Data section:
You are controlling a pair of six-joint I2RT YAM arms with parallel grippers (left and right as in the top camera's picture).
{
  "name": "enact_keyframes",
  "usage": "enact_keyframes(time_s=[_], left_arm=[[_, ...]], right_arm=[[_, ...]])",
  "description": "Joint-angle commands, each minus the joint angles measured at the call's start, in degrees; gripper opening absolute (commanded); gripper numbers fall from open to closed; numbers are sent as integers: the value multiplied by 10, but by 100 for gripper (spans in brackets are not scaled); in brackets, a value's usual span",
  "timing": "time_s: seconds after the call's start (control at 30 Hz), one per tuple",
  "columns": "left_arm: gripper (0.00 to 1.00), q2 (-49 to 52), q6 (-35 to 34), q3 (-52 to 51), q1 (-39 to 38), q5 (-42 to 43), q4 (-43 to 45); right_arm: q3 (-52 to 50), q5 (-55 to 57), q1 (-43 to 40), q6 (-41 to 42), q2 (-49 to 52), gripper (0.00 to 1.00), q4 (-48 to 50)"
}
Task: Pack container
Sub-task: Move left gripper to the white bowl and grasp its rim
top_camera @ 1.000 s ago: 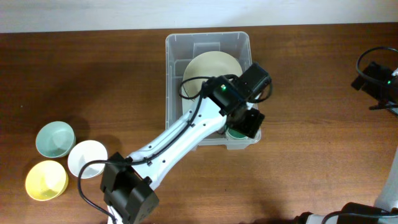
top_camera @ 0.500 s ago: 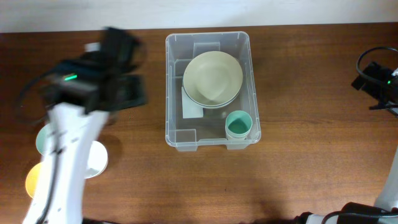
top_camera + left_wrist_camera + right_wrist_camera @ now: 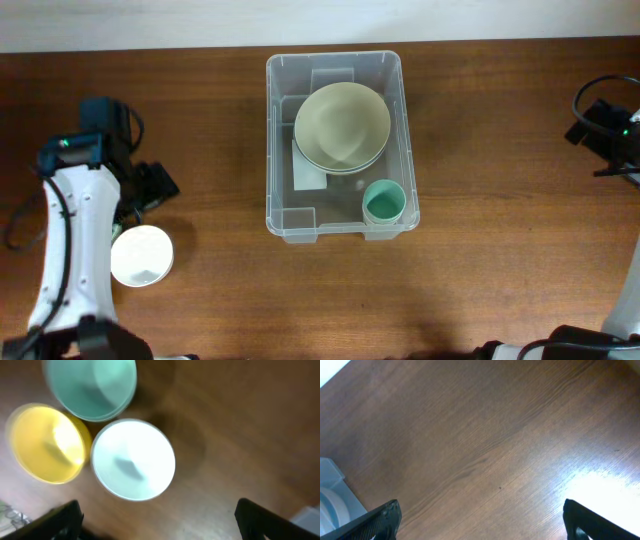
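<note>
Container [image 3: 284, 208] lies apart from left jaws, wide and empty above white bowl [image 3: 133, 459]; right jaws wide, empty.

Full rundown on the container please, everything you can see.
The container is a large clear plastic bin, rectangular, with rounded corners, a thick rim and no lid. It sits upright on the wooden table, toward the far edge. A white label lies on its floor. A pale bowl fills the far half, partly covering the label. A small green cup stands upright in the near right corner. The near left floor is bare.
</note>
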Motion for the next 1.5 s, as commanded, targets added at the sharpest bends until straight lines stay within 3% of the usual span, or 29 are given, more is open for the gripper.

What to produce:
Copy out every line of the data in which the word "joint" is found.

Exercise result:
You are controlling a pair of six-joint I2RT YAM arms with parallel grippers (left and right as in the top camera's picture).
  "description": "Joint-angle commands, each minus the joint angles measured at the call's start, in degrees; gripper opening absolute (commanded); gripper numbers fall from open to closed; numbers are sent as integers: the value multiplied by 10, but by 100 for gripper (spans in brackets are not scaled); in brackets, a value's usual span",

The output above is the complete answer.